In a previous post we used sweetviz to make a summary of a csv file, and ydata profiling to compare 2 different csv files. Well Sweetviz can also be used to make a html report that compares 2 different csv files.
The below code shows a python script that will generate the report comparing 2 csv files with sweetviz.
Usage:
uv run csv_compare_sweetviz.py file1.csv file2.csv

# /// script
# requires-python = "==3.12"
# dependencies = [
#   "sweetviz",
#   "pandas",
#   "click",
#   "setuptools<81",
#   "pathlib",
#   "numpy<2",
# ]
# ///
 
import sweetviz as sv
import pandas as pd
import click
from pathlib import Path
from datetime import datetime
 
 
@click.command()
@click.argument('original_file', type=click.Path(exists=True))
@click.argument('new_file', type=click.Path(exists=True))
@click.option(
    "--save_location",
    default="/Users/marquin/Documents/sweetviz_summaries",
    help="Folder to save the summary report.",
)
def create_summary_report(original_file, new_file, save_location):
    """
    Save a summary report of a CSV file using Sweetviz.
 
    """
 
    # Get the file name from the file path
    my_path = Path(original_file)
    file_name_01 = my_path.stem
    my_path = Path(new_file)
    file_name_02 = my_path.stem
 
    # Create the output folder if it does not exist
    output_folder = Path(save_location)
    output_folder.mkdir(parents=True, exist_ok=True)
 
    # current date and time as string
    now = datetime.now()
    dt_string = now.strftime("%Y%m%d%H%M%S")
 
    # ensure the file path refers to a CSV file
    if not original_file.endswith(".csv"):
        raise ValueError("The file path must refer to a CSV file.")

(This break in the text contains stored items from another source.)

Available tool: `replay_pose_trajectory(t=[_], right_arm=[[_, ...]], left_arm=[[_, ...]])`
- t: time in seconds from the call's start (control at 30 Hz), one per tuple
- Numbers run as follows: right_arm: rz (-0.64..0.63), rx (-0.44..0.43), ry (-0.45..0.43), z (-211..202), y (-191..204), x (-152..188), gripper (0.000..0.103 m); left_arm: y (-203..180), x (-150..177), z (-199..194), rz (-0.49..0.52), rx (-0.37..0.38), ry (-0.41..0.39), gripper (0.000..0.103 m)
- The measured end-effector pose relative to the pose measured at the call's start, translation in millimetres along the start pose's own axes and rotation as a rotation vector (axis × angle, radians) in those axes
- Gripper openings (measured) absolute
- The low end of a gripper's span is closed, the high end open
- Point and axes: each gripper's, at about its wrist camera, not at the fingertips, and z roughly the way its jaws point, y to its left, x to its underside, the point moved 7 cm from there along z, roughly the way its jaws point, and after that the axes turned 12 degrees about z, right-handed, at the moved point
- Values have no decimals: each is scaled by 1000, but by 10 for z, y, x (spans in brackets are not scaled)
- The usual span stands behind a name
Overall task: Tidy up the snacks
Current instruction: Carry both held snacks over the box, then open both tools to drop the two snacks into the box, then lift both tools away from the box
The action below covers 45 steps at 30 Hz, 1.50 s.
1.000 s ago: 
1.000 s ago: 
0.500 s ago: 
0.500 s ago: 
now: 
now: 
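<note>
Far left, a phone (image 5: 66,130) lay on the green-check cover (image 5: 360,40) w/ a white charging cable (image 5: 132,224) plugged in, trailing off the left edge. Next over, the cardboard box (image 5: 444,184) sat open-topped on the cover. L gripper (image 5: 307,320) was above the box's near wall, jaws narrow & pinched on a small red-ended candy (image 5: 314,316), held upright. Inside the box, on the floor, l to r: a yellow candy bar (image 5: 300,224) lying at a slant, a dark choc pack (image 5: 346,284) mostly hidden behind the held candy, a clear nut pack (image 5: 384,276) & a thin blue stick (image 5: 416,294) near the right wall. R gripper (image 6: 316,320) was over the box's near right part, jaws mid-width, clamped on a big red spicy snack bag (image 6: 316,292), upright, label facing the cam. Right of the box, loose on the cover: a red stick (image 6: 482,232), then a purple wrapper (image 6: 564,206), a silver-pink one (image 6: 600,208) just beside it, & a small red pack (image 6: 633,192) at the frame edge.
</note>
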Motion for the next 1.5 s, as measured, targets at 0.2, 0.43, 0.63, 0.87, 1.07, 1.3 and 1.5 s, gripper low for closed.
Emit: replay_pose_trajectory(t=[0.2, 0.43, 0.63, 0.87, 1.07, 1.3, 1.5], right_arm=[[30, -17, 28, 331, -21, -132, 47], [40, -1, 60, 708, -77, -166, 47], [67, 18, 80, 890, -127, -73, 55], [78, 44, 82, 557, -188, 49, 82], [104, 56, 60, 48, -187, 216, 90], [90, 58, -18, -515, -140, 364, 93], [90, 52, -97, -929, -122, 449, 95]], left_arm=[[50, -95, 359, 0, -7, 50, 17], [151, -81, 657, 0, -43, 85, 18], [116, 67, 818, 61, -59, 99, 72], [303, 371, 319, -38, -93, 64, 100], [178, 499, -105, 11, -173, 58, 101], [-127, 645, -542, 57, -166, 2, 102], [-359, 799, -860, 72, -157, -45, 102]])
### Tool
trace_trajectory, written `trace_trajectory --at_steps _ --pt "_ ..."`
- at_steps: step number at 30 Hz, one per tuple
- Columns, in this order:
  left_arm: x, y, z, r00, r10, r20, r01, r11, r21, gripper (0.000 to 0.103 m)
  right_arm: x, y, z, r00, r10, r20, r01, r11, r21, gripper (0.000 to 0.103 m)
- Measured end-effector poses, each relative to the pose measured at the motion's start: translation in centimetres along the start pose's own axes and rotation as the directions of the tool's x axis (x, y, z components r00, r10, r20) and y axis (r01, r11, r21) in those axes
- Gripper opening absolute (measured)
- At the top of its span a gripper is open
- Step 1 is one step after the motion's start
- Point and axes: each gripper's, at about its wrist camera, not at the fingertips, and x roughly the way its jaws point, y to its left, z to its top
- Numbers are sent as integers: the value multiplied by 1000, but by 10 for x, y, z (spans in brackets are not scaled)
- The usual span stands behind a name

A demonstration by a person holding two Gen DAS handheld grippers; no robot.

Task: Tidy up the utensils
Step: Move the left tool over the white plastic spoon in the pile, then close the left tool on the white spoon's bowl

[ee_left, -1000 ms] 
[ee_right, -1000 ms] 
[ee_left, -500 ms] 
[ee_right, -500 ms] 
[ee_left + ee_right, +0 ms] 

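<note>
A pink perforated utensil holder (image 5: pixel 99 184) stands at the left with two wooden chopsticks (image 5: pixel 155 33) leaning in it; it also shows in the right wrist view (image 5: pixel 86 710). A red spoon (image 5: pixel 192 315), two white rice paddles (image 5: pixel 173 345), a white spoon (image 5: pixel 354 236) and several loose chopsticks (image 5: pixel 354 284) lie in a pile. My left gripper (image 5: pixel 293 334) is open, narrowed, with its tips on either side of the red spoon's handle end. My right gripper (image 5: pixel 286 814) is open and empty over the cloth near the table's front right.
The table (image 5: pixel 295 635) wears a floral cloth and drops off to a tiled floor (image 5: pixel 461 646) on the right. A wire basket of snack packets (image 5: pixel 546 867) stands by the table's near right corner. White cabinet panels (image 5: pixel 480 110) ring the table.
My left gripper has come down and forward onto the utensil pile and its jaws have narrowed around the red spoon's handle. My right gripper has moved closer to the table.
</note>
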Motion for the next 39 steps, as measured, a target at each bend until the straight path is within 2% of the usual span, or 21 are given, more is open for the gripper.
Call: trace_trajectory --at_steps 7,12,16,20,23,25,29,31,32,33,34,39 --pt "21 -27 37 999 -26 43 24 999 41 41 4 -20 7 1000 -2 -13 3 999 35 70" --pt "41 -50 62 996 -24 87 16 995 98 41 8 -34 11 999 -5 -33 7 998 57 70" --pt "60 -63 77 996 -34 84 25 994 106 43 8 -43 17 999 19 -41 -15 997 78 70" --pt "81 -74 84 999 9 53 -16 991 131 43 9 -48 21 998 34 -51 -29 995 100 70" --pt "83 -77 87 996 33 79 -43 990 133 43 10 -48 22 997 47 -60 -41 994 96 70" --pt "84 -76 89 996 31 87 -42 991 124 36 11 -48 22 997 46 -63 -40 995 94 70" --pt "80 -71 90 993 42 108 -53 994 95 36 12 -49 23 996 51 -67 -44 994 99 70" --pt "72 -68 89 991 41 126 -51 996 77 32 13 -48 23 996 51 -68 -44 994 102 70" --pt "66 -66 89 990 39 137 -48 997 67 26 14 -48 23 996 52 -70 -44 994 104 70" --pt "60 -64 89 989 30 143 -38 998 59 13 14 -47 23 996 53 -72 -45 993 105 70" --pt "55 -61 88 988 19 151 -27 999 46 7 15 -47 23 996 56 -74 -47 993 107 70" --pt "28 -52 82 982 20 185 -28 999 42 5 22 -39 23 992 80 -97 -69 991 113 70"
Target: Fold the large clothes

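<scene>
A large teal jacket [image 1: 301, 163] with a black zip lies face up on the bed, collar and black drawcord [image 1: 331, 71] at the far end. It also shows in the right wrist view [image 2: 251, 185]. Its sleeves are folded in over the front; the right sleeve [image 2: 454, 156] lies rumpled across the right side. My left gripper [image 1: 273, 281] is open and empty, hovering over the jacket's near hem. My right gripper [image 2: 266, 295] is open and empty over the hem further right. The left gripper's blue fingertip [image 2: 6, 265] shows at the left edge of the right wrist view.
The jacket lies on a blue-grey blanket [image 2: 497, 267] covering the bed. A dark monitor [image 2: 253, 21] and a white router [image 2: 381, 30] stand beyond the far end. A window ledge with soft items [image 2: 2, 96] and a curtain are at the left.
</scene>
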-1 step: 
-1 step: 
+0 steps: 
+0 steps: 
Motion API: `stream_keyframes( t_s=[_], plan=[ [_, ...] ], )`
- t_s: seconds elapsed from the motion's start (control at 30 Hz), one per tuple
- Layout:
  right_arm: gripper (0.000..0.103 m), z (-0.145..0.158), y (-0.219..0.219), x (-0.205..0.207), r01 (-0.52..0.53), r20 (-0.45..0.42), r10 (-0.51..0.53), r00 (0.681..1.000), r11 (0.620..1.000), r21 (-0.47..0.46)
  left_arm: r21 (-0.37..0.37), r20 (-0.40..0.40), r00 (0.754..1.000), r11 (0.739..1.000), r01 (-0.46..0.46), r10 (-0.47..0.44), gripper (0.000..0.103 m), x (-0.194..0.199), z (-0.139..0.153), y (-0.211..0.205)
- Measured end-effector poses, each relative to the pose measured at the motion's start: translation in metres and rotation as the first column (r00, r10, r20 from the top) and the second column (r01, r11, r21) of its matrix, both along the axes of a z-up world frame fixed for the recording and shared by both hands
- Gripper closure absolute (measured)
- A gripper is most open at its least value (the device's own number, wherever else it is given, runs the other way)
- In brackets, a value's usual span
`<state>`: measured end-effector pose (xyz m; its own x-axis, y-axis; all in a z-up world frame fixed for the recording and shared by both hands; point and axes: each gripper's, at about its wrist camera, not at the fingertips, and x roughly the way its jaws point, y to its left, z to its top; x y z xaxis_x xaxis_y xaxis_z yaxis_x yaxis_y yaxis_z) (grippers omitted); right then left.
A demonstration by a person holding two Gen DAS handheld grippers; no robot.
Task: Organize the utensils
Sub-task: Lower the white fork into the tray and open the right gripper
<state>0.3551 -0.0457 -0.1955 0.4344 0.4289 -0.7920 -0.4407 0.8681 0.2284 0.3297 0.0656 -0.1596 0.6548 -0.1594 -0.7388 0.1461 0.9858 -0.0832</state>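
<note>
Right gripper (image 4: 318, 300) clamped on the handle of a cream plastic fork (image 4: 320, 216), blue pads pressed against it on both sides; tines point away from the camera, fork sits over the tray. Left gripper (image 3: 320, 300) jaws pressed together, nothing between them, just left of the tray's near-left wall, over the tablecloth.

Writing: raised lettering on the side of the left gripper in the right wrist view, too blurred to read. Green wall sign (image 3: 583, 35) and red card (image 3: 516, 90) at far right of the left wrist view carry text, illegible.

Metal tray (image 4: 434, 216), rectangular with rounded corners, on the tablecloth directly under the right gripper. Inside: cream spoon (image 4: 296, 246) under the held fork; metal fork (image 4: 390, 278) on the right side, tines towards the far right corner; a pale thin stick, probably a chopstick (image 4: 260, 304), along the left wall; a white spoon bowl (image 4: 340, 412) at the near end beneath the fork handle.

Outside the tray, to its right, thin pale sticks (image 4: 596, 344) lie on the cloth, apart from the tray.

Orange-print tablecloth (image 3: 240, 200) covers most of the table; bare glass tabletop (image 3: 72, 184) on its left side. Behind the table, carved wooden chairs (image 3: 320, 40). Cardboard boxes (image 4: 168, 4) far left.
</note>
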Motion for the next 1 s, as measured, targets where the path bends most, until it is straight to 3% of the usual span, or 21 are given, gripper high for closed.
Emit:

    if not new_file.endswith(".csv"):
        raise ValueError("The file path must refer to a CSV file.")
 
    # Read in the CSV file as dataframes
    df1 = pd.read_csv(original_file)
    df2 = pd.read_csv(new_file)
    # Create the summary report
    #report = sv.analyze(df1)
    report = sv.compare([df1, file_name_01], [df2, file_name_02])
 
    # Save the report to an HTML file and open it in the default browser
    report.show_html(output_folder / f"{dt_string}-{file_name_01}.html")
if __name__ == "__main__":
    create_summary_report()